▶ [Task to complete]:
Write out again the entries from the first line to the line that includes "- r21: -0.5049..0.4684", keeping both of those lines.

▶ [Data shown]:
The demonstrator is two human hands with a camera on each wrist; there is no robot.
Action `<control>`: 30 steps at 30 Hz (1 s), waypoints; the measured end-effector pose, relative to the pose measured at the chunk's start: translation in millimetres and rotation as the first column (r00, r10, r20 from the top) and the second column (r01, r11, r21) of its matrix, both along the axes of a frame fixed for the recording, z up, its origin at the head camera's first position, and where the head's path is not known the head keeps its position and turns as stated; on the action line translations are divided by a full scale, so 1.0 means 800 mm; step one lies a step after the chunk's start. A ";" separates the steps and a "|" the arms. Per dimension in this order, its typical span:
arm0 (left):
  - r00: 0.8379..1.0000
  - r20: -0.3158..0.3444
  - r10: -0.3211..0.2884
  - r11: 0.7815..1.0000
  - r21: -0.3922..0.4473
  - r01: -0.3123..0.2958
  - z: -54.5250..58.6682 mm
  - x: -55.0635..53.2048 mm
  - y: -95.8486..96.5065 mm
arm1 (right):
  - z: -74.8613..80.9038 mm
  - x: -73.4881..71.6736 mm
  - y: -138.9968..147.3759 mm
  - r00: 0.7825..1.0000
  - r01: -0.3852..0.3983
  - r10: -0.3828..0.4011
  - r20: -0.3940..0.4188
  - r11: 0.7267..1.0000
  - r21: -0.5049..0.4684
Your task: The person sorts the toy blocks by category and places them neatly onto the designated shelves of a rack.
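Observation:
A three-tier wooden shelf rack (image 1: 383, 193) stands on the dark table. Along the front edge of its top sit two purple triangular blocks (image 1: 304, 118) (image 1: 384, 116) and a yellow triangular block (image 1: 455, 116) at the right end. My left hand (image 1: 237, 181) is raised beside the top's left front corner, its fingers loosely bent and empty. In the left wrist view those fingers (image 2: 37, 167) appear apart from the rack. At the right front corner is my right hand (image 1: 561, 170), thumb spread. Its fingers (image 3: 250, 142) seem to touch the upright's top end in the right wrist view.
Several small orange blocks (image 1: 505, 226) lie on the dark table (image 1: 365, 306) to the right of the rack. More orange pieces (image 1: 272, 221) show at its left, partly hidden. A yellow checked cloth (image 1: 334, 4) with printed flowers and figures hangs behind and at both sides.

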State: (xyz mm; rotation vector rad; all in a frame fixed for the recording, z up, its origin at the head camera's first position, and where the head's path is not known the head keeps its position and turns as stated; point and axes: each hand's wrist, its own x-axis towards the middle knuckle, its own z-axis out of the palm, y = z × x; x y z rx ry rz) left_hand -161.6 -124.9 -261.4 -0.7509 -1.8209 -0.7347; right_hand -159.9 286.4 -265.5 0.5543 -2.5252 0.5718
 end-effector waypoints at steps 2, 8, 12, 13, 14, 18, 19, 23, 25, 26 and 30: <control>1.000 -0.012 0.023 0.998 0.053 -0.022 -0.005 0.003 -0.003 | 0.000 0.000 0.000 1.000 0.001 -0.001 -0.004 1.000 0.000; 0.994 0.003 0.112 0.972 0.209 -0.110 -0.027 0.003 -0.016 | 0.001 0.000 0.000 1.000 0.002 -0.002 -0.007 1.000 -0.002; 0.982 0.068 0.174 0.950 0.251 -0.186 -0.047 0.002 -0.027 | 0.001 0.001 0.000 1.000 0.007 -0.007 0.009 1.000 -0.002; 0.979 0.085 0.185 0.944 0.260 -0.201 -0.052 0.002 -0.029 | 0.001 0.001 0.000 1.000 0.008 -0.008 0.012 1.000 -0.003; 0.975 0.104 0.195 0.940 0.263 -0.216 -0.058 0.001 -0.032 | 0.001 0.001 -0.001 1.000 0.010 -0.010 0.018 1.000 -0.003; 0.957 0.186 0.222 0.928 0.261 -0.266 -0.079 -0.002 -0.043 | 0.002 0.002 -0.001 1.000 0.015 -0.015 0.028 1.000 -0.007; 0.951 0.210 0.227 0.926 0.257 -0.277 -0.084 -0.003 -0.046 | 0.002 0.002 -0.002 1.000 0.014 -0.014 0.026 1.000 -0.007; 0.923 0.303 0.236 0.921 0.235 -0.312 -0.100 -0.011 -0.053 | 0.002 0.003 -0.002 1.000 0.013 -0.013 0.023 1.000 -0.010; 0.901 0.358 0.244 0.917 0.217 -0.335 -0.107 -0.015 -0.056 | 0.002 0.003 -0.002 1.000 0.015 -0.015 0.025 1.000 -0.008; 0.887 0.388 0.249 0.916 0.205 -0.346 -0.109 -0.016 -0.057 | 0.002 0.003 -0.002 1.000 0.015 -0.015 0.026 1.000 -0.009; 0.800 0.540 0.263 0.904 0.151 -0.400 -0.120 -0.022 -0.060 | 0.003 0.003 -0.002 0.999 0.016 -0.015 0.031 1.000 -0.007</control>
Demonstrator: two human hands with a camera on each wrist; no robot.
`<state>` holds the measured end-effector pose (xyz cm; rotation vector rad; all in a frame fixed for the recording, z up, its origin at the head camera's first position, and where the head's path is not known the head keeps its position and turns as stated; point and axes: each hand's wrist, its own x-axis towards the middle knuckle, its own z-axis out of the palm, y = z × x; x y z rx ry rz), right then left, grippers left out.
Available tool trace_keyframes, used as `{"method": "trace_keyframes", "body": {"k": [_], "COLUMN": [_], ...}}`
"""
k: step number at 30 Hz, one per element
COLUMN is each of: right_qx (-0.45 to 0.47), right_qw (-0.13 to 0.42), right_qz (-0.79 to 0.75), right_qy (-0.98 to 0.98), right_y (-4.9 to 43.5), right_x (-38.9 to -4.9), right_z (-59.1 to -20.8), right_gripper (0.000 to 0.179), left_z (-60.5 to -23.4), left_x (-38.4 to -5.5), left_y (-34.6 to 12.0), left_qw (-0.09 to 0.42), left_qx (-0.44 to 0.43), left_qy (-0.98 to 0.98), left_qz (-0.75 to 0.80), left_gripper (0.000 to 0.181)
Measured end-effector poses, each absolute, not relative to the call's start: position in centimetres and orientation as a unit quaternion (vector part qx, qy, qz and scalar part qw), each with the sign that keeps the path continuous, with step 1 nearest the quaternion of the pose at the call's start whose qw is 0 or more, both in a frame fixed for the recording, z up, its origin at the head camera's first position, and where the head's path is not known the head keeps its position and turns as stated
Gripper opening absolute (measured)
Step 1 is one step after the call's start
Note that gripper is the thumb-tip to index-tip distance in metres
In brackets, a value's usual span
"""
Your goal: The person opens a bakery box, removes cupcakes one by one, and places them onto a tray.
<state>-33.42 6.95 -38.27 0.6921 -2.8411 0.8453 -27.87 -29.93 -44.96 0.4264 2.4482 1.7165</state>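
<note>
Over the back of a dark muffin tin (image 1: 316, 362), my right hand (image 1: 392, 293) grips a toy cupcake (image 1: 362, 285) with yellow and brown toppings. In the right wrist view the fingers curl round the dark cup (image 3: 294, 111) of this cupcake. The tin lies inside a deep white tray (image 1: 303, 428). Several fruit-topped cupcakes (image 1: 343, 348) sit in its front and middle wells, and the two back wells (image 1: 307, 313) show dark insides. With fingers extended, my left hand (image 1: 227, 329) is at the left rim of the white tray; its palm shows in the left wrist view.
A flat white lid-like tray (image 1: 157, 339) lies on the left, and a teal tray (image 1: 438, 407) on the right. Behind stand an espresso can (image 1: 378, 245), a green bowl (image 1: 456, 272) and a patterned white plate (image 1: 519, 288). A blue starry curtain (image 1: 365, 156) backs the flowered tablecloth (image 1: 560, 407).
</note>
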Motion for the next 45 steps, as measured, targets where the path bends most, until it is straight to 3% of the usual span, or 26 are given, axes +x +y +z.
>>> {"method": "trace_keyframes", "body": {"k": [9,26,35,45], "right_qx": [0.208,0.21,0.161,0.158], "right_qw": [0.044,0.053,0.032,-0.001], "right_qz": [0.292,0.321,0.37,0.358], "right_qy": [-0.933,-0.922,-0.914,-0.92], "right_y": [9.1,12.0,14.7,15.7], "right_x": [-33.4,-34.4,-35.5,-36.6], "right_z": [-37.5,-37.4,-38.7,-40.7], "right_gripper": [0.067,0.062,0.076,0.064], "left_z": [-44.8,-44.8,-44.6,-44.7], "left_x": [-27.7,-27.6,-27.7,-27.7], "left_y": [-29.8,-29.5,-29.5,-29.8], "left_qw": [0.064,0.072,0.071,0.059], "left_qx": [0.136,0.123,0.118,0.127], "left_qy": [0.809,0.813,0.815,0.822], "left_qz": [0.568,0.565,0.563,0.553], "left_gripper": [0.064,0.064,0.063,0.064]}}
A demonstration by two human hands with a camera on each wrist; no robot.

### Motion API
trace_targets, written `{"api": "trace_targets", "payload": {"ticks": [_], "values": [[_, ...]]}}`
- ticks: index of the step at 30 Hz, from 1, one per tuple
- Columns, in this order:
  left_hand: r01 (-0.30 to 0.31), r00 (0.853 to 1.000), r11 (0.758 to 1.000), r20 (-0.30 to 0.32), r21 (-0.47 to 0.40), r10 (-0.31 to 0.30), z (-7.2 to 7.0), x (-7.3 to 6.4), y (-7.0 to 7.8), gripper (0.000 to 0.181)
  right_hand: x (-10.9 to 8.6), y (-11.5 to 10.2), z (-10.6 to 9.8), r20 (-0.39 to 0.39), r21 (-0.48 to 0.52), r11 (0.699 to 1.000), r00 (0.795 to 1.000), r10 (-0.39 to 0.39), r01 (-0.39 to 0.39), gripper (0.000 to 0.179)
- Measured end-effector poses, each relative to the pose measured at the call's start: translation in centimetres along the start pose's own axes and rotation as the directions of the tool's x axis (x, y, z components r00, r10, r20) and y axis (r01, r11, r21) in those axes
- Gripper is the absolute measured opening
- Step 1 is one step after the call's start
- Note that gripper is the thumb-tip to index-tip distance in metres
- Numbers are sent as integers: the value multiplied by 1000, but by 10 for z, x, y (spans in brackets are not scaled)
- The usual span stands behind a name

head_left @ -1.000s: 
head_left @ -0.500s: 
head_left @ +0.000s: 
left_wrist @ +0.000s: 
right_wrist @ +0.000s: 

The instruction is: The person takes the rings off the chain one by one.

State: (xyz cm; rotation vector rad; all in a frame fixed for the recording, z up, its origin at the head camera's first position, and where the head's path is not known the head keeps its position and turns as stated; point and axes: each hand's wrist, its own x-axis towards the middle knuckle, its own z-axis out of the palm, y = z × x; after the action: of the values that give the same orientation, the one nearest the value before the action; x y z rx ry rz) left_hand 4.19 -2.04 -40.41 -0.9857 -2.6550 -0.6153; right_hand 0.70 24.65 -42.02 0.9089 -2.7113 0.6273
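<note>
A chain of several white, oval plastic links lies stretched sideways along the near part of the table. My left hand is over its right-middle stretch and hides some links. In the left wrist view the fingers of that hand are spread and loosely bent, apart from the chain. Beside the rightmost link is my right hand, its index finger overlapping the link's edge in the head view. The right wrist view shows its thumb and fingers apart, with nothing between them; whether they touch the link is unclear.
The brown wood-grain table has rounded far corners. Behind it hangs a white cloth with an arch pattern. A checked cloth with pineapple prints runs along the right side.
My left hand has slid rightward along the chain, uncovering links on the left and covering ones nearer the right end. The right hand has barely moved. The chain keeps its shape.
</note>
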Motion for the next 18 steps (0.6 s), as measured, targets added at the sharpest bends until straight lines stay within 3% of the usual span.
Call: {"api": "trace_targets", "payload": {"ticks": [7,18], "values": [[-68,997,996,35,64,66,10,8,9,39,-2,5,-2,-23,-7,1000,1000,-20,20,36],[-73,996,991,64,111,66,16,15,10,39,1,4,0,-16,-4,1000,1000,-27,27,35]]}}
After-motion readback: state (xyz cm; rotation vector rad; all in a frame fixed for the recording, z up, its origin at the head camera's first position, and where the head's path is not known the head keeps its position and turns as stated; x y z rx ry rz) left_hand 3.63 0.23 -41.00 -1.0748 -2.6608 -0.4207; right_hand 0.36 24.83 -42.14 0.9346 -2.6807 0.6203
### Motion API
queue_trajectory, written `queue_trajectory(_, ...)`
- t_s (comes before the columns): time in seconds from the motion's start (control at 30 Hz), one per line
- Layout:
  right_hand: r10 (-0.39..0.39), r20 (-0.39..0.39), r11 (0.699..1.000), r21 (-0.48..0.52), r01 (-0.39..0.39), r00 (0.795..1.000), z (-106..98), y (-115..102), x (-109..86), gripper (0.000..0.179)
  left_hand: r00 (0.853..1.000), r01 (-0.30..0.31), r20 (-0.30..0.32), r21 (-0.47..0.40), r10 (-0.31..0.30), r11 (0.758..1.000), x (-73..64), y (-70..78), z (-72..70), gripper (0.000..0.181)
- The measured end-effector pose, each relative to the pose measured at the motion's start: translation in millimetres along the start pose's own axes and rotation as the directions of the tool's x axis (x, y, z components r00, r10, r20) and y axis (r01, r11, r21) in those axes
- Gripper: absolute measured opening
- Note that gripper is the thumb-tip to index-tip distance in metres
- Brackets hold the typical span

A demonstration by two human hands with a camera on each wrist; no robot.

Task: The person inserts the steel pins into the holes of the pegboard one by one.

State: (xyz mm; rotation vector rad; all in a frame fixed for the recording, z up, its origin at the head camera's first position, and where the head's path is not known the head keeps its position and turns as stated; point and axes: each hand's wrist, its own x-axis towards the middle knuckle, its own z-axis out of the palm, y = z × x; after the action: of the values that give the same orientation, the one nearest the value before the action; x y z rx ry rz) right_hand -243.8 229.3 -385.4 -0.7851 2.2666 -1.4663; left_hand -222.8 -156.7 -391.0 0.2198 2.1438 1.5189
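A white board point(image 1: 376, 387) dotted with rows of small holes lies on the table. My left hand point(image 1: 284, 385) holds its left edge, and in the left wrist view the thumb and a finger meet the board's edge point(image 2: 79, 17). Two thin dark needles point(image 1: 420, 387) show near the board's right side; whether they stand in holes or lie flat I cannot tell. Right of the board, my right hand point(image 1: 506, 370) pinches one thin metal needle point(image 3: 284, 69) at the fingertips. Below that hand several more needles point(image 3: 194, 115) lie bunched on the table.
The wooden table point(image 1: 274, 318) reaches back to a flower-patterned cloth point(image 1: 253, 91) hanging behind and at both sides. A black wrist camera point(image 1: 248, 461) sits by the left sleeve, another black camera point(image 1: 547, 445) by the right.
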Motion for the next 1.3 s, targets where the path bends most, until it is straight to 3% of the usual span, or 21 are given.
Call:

▶ [Expected answer]:
The demonstrator is two human hands with a camera on each wrist; there is no robot.
Action `<control>`: 30 steps at 30 Hz (1 s), waypoints; the measured end-effector pose, relative to the pose measured at the chunk's start: translation in millimetres and rotation as the first column (r00, r10, r20 from the top) and the second column (r01, r11, r21) of its matrix, both along the axes of a frame fixed for the recording, z up, its origin at the head camera's first position, and where the head's path is not known the head keeps its position and turns as stated; on the action line translations are divided by a full scale, so 1.0 means 800 mm; step one lies a step after the chunk's start. A ";" separates the steps and a "|" the arms. Per dimension in this order, its typical span:
arm0 (left):
  - r00: 0.8379..1.0000
  - r20: -0.3158..0.3444
  - r10: -0.3211..0.2884
  - r11: 0.7815..1.0000
  - r21: -0.3922..0.4473
  - r01: -0.3123..0.2958
  - z: -54.5250..58.6682 mm
  - x: -55.0635..53.2048 mm
  - y: -95.8486..96.5065 mm
arm1 (right):
  - z: -74.8613..80.9038 mm
  - x: -73.4881..71.6736 mm
  - y: -138.9968..147.3759 mm
  - r00: 0.7825..1.0000
  - r01: -0.3852..0.3983
  - r10: -0.3828..0.4011
  - r20: -0.3940..0.4188
  - r11: 0.7267..1.0000
  - r21: -0.5049..0.4684

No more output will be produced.